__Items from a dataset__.
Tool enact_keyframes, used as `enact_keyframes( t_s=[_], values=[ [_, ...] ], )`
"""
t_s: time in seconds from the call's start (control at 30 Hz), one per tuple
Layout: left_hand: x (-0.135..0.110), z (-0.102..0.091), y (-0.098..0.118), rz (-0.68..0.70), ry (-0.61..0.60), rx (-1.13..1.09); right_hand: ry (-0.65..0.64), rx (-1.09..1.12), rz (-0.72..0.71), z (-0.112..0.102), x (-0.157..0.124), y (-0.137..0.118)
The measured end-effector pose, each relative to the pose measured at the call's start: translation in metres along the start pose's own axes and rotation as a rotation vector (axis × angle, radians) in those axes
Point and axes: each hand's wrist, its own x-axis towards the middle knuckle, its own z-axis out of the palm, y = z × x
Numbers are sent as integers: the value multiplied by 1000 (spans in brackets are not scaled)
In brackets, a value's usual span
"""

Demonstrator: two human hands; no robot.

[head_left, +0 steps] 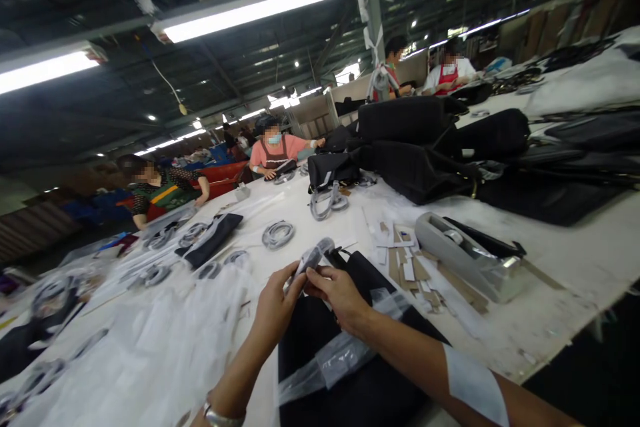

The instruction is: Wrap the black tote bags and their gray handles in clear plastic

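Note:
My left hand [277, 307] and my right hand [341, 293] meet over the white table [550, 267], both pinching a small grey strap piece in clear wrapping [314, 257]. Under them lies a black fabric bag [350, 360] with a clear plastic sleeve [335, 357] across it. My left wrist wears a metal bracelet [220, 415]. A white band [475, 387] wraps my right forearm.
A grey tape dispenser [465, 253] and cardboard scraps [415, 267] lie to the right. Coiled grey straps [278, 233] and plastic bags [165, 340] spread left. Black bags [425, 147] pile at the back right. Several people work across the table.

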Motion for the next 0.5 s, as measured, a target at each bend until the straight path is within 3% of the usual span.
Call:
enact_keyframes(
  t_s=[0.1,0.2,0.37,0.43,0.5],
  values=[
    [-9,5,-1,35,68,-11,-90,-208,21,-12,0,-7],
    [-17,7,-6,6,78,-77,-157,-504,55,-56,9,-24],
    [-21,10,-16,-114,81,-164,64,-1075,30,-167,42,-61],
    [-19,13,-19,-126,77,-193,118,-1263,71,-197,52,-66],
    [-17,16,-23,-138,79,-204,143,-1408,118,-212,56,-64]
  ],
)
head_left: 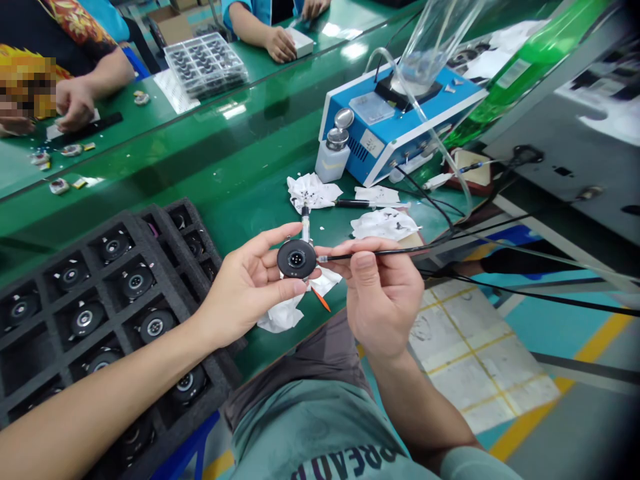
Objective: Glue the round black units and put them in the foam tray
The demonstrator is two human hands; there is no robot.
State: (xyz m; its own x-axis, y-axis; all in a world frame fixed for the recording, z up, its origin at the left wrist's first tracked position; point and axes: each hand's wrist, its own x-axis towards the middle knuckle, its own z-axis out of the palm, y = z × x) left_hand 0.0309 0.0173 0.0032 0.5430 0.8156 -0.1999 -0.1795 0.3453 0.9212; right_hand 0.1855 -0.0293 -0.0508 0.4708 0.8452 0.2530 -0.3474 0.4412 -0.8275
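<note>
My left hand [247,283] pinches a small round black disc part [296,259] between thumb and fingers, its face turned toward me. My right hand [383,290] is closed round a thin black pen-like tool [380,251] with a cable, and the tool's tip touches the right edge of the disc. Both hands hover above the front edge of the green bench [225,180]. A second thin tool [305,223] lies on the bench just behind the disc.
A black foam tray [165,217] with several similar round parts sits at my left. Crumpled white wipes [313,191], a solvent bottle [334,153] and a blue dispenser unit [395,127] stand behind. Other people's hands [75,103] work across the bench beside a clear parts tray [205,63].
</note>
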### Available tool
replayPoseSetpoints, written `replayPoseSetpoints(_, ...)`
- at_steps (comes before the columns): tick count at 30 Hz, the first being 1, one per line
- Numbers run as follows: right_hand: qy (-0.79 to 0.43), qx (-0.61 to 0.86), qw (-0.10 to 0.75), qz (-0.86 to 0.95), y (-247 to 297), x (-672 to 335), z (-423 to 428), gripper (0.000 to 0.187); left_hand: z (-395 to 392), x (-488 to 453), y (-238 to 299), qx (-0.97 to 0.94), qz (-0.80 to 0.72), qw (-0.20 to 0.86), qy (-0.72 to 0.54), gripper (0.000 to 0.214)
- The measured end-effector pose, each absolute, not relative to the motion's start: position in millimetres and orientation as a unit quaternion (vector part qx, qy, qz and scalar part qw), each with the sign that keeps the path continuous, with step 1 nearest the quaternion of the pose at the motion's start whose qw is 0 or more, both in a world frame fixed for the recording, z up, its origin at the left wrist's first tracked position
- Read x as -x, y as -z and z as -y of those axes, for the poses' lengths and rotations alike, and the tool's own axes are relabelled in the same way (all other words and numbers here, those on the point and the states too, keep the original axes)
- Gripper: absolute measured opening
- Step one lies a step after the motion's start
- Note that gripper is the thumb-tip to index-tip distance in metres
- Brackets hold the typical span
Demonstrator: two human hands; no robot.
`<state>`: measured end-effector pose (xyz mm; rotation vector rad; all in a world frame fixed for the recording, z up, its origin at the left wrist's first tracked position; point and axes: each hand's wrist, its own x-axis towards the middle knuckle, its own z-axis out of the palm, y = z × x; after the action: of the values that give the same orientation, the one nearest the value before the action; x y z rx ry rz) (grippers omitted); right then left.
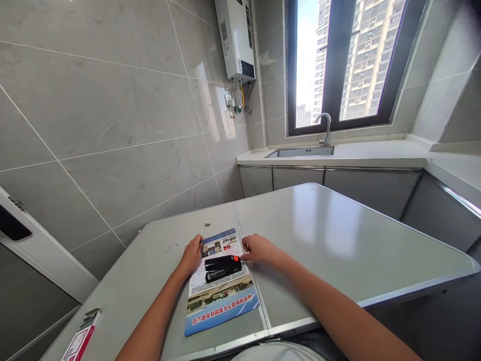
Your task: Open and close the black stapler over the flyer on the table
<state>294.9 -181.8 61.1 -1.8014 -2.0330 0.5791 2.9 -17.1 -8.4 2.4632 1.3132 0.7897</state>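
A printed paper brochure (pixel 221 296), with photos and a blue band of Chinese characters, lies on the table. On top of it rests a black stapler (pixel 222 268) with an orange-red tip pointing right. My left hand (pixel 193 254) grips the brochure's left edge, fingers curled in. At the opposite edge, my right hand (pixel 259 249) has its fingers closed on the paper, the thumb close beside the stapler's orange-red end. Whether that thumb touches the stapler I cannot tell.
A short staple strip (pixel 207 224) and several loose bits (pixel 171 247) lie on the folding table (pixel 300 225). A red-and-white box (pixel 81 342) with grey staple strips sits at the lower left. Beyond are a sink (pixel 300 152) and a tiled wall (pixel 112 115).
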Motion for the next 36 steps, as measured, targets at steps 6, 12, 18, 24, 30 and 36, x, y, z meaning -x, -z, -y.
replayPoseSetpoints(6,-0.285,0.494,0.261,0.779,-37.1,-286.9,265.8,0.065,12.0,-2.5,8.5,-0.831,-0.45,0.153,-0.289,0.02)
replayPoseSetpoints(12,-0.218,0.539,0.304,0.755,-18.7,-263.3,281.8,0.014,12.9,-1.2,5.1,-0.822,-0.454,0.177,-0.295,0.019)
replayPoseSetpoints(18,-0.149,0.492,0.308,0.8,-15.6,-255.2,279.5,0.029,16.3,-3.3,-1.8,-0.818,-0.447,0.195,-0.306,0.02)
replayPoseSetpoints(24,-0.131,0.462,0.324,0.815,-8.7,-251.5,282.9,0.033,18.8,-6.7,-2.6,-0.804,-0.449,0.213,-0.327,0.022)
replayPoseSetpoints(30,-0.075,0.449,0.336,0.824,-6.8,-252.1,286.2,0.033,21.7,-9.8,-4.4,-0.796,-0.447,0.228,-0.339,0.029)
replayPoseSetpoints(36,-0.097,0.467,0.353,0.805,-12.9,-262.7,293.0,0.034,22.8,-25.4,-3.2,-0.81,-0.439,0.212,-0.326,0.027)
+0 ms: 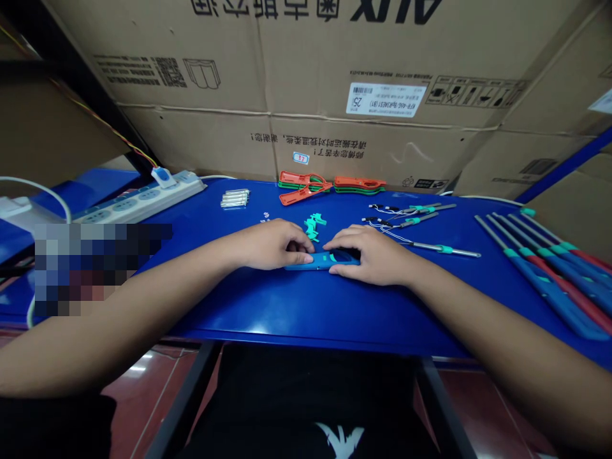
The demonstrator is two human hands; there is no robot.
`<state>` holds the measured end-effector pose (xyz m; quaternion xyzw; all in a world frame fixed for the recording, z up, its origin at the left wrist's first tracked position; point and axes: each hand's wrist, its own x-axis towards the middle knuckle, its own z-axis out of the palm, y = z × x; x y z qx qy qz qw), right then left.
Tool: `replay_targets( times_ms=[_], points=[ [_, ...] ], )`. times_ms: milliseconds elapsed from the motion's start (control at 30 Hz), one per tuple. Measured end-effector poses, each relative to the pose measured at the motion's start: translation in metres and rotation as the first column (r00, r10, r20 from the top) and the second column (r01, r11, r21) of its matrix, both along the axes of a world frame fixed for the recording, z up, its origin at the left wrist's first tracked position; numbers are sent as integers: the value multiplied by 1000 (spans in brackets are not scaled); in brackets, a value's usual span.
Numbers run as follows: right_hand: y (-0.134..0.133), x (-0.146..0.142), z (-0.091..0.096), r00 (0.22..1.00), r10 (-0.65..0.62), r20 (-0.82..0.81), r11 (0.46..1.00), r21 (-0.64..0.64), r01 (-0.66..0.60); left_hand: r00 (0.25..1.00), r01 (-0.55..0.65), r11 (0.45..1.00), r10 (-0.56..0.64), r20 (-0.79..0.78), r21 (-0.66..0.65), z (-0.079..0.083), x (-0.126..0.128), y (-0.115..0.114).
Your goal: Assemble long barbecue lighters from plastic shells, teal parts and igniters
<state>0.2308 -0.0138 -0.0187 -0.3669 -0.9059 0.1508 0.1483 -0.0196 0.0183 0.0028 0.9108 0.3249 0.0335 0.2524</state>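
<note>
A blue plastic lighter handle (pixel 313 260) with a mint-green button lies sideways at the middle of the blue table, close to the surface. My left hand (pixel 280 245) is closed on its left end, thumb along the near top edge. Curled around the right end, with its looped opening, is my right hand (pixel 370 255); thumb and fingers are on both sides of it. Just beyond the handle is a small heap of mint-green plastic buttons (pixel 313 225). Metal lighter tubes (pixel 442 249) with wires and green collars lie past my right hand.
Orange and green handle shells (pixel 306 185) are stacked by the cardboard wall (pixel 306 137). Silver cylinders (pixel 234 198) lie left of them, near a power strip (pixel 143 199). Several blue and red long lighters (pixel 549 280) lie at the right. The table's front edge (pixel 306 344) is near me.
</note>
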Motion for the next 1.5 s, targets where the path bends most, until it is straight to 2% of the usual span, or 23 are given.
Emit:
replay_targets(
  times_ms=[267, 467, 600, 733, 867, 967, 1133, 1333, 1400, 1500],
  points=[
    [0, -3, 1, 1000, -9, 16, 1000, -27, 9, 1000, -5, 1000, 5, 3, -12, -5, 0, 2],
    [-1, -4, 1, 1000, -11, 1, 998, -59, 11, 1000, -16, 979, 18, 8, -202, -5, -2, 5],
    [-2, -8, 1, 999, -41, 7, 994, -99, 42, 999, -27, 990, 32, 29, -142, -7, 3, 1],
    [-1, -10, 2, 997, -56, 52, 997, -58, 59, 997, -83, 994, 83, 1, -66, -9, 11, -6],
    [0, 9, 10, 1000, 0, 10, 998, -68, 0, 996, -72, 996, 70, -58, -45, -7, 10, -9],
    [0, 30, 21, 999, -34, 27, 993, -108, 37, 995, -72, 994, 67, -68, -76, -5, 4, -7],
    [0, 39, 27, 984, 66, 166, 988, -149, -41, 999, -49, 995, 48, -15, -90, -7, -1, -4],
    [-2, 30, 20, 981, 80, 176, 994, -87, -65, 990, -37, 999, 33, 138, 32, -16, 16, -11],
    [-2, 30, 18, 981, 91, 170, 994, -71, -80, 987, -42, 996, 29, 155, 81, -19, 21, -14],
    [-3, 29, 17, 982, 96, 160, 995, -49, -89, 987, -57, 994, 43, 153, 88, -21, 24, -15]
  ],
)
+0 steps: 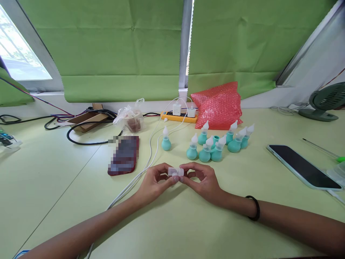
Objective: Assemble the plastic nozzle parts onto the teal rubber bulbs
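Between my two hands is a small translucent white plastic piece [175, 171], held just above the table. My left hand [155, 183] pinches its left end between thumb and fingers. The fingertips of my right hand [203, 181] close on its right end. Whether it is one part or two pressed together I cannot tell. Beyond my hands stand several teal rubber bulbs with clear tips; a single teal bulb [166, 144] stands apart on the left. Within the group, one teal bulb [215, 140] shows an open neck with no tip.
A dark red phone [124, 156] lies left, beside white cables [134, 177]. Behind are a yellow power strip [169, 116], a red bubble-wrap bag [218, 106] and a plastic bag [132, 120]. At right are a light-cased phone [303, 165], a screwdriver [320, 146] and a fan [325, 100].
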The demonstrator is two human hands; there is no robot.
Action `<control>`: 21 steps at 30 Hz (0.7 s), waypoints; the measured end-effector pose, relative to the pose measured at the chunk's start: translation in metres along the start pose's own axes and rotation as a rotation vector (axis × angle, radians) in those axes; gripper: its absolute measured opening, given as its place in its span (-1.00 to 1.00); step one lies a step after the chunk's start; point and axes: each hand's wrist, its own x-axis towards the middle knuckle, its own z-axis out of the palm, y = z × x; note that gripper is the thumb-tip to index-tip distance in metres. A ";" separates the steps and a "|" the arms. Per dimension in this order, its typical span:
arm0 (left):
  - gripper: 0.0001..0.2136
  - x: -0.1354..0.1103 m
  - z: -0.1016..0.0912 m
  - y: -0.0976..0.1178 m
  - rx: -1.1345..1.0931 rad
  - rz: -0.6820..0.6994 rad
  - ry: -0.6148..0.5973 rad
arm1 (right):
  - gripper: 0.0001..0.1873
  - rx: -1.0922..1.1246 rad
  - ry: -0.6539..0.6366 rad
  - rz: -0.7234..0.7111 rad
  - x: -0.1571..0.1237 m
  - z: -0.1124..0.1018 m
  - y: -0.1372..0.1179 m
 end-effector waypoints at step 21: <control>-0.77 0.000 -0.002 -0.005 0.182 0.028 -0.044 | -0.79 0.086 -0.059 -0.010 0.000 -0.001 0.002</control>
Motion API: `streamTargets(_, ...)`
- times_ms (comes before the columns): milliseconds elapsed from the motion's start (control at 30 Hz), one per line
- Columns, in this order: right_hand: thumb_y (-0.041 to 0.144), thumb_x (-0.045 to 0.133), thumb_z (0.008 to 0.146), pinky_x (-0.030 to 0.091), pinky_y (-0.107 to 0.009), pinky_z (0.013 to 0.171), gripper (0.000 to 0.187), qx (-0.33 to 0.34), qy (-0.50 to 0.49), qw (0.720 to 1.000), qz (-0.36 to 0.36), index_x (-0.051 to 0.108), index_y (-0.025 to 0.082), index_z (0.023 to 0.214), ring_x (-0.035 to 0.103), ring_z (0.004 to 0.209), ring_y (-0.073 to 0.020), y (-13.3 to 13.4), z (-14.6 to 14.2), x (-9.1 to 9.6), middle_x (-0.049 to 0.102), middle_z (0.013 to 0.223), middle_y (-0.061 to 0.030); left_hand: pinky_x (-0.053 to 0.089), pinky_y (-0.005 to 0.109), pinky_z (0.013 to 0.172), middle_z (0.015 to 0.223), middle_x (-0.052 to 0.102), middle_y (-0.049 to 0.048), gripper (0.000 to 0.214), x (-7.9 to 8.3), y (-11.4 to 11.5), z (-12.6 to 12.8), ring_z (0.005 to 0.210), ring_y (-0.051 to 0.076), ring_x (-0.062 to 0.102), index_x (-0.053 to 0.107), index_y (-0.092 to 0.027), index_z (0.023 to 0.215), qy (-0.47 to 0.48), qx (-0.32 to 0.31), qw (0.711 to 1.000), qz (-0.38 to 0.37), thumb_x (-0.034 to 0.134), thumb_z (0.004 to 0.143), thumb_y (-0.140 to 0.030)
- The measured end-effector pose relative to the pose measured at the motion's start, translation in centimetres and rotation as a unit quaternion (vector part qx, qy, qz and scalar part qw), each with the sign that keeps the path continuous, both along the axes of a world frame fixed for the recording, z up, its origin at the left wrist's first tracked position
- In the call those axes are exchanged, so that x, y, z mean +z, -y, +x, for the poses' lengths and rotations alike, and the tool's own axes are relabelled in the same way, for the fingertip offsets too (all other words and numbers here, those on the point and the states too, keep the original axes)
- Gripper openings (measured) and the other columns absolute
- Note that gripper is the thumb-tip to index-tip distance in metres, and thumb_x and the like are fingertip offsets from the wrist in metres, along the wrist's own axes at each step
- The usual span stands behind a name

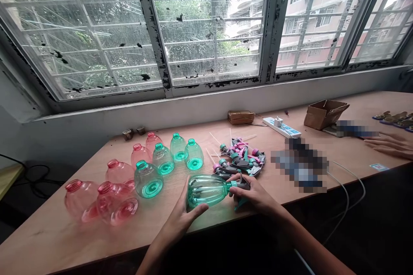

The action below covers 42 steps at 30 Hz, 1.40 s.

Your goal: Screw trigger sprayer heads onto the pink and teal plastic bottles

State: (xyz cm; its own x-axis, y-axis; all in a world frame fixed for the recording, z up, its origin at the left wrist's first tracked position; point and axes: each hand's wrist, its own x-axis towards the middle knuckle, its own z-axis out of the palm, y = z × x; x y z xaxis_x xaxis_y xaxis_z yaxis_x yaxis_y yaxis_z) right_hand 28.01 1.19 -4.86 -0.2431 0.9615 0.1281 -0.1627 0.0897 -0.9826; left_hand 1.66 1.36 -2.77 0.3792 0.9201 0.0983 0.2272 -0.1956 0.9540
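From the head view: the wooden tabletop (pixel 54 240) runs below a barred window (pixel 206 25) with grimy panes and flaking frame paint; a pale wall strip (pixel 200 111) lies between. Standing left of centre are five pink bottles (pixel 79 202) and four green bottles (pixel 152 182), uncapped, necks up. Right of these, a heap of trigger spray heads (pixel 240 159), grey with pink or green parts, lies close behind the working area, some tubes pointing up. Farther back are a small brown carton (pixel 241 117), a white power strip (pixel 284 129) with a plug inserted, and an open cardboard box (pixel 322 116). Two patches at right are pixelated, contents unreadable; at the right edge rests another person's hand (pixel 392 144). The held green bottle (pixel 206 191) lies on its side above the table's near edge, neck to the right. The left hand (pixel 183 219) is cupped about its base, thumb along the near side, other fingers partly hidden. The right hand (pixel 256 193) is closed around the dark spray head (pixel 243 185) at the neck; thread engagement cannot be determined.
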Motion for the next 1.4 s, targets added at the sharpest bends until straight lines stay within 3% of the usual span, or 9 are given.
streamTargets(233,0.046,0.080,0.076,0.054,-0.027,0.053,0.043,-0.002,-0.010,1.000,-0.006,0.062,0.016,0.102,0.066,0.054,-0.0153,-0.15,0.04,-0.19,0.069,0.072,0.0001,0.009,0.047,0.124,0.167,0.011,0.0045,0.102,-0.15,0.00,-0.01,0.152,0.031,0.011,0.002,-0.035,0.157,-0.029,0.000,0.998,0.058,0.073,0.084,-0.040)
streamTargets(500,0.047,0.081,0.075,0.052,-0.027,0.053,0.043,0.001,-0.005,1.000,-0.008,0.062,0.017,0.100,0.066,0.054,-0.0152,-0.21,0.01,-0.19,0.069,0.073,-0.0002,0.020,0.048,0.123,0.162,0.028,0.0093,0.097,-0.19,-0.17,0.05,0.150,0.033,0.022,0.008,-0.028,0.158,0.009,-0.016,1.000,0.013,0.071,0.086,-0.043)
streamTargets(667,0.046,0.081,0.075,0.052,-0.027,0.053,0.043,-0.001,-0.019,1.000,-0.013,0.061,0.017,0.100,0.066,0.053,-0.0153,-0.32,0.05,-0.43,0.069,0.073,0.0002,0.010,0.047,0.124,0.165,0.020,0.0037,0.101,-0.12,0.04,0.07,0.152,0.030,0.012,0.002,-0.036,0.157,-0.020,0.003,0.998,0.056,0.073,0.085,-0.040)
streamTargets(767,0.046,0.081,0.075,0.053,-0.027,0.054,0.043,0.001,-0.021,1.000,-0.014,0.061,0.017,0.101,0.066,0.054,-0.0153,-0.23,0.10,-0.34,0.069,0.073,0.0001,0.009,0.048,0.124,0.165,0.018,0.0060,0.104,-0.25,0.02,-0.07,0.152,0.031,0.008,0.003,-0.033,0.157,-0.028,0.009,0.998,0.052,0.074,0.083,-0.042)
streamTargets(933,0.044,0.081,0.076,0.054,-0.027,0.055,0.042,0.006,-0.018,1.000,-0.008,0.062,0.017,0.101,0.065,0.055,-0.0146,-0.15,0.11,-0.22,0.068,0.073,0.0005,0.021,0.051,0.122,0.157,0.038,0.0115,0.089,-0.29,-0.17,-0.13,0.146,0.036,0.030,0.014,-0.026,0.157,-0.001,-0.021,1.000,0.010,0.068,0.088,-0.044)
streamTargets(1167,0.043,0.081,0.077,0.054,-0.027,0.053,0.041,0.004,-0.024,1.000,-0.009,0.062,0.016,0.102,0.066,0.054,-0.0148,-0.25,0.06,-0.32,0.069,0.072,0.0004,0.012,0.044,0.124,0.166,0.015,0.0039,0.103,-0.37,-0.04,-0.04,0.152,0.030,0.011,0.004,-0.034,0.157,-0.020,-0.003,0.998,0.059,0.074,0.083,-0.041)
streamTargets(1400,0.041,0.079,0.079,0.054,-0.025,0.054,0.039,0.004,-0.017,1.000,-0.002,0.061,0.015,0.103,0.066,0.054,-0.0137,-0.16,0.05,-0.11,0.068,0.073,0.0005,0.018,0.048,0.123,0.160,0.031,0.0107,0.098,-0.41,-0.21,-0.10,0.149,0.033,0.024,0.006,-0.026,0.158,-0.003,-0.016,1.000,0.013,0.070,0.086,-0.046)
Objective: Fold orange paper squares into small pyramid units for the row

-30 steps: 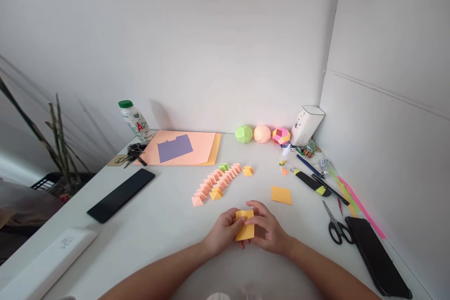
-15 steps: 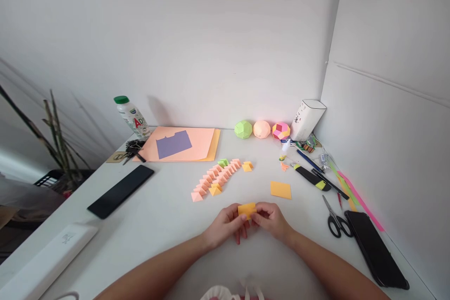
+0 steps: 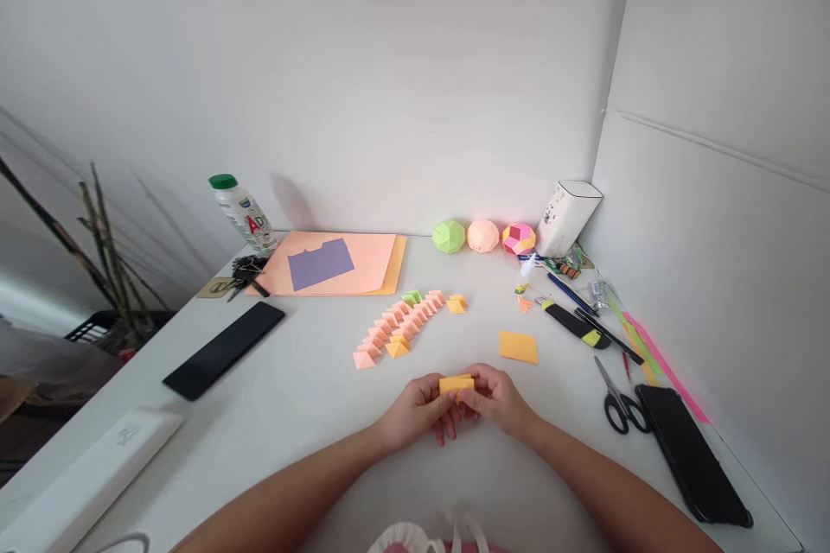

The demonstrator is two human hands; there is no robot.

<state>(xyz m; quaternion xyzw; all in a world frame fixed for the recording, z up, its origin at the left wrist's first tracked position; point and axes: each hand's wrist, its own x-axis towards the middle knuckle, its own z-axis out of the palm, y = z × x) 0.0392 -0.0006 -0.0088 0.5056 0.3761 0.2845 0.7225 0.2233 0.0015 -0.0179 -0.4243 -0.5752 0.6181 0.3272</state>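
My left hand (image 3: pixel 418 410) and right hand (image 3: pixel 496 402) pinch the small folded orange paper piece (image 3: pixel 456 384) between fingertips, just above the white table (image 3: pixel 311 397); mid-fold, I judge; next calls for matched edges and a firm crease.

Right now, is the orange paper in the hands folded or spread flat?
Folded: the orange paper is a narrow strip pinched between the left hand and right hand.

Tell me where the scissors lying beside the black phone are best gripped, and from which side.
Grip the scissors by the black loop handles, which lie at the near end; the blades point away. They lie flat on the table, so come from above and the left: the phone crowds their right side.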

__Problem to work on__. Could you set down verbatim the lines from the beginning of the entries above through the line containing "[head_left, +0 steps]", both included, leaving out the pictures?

__Response box__.
Tool enact_keyframes, used as `enact_keyframes( t_s=[_], values=[ [_, ...] ], )`
"""
t_s: time in seconds from the call's start (control at 30 Hz), one per tuple
Layout: left_hand: x (-0.135..0.110), z (-0.102..0.091), y (-0.098..0.118), rz (-0.68..0.70), ry (-0.61..0.60), rx (-1.13..1.09); right_hand: ry (-0.65..0.64), rx (-1.09..1.12), rz (-0.72..0.71), z (-0.112..0.102), x (-0.157..0.124), y (-0.137..0.118)
The measured end-effector pose, each relative to the pose measured at the call's start: translation in metres along the start pose's own axes and rotation as a rotation vector (axis × angle, radians) in those axes
Point and axes: each hand's wrist, its own x-axis towards the middle knuckle, its own z-axis out of the palm, y = z × x
Numbers are sent as integers: the value multiplied by 1000 (spans in brackets are not scaled)
In brackets, a value's usual span
"""

Demonstrator: two human hands; no robot.

[head_left, +0 steps] 

The answer is complete.